Work task: A line containing "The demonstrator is" appears in the material below. Return exactly every line from the first through that one, and only those.

——————

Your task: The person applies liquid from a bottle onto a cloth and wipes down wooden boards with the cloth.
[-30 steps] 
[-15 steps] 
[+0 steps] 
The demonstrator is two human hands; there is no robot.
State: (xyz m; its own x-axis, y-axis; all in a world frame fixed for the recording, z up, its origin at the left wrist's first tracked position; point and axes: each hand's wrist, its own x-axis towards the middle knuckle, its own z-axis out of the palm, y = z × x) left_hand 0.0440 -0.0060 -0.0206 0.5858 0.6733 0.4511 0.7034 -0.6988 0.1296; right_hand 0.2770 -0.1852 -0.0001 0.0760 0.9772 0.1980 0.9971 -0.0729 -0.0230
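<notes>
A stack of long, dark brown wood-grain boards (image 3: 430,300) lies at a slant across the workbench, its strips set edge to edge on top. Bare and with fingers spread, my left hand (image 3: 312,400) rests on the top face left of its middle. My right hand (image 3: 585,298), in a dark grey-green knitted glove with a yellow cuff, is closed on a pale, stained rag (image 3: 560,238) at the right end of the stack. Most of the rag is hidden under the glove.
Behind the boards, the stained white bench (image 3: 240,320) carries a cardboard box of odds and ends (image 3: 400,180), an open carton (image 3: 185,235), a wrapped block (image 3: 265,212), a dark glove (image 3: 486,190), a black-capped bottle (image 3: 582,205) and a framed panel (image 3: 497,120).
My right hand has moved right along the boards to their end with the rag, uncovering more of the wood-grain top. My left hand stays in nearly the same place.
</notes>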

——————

Task result:
Your task: The person applies liquid from a bottle onto a cloth and wipes down wooden boards with the cloth.
[-30 steps] 
[-15 steps] 
[+0 steps] 
The demonstrator is two human hands; there is no robot.

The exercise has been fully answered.